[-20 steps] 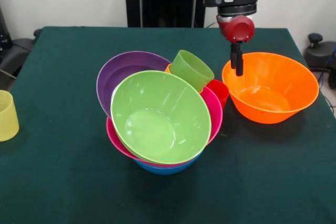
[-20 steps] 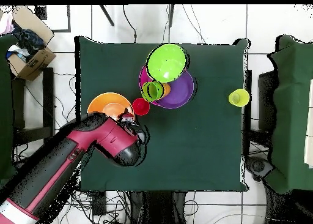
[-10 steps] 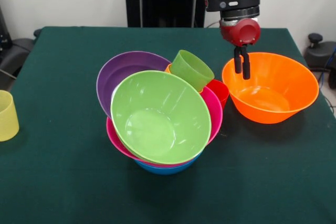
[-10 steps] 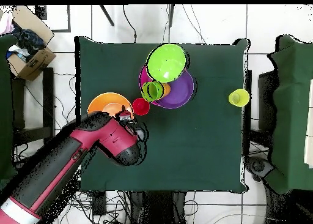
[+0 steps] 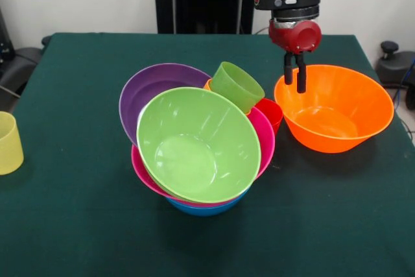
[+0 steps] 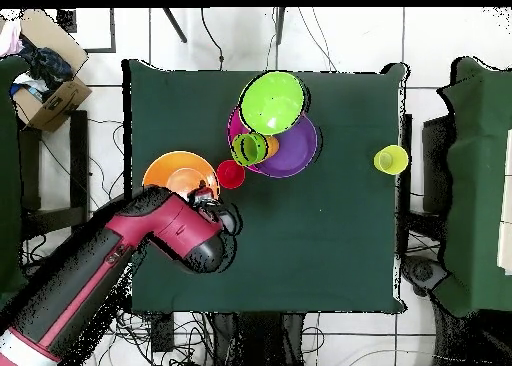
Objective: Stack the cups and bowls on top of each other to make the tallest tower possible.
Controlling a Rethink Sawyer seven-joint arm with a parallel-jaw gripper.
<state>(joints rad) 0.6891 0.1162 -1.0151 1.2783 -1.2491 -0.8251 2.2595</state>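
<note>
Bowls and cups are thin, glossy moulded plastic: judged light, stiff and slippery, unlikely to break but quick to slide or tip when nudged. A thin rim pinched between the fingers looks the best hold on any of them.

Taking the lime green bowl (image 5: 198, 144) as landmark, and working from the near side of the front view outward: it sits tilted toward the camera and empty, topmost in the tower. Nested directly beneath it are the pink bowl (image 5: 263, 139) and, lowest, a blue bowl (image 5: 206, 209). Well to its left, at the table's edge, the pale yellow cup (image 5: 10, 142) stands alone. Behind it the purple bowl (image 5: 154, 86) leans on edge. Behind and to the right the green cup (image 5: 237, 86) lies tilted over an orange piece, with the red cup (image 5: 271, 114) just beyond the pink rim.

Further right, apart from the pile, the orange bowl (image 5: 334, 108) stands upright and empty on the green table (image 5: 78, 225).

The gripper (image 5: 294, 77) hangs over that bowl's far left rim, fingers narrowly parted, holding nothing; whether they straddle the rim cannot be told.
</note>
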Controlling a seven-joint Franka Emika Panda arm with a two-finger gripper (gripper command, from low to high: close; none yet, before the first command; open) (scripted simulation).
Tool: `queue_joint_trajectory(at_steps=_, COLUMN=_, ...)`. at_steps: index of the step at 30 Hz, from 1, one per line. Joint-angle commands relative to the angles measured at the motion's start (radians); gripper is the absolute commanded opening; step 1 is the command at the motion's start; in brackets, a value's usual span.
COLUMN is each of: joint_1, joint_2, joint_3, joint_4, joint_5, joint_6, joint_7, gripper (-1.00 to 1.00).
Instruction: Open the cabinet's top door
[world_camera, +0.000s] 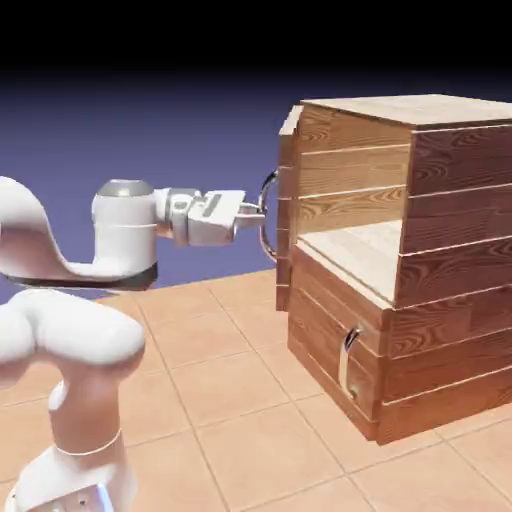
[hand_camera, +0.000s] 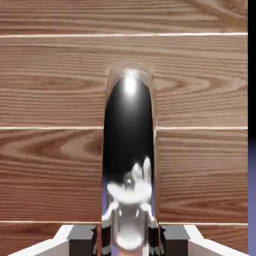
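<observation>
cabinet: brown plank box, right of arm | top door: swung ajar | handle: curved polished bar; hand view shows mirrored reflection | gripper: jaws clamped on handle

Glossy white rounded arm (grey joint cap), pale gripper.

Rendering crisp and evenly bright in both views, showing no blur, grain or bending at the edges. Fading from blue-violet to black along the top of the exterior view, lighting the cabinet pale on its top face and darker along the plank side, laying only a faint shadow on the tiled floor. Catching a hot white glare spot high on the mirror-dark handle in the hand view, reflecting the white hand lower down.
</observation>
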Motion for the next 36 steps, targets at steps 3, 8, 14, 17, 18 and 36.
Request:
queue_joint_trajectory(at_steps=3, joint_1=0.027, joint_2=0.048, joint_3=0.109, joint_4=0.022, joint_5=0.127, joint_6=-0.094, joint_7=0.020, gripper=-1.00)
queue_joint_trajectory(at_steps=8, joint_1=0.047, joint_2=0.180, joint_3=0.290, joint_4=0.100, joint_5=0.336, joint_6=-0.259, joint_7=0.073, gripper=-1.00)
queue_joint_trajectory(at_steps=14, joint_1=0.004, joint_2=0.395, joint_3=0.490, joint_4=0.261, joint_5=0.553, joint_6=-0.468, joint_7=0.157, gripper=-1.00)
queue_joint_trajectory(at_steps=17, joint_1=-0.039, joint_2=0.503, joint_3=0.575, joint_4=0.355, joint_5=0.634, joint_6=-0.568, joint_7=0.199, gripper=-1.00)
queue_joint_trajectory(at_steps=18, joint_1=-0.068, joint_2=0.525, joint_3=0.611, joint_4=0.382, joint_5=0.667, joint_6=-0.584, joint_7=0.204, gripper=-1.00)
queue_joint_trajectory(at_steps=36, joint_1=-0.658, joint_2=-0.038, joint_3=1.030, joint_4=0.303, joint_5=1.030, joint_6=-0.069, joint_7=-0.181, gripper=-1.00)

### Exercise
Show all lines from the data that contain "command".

### Output for this task
Controlling a seven-joint Franka Emika Panda arm with a two-finger gripper (gripper command, from low to high: close; none yet, before the first command; open) (scripted simulation).
Tool: `queue_joint_trajectory(at_steps=_, COLUMN=_, ...)`. at_steps: index of the step at 30 Hz, from 1, one per line. Joint-angle commands relative to the angles measured at the motion's start (radians); gripper is the absolute commanded opening; step 1 is the command at the motion's start; in brackets, a value's usual span.

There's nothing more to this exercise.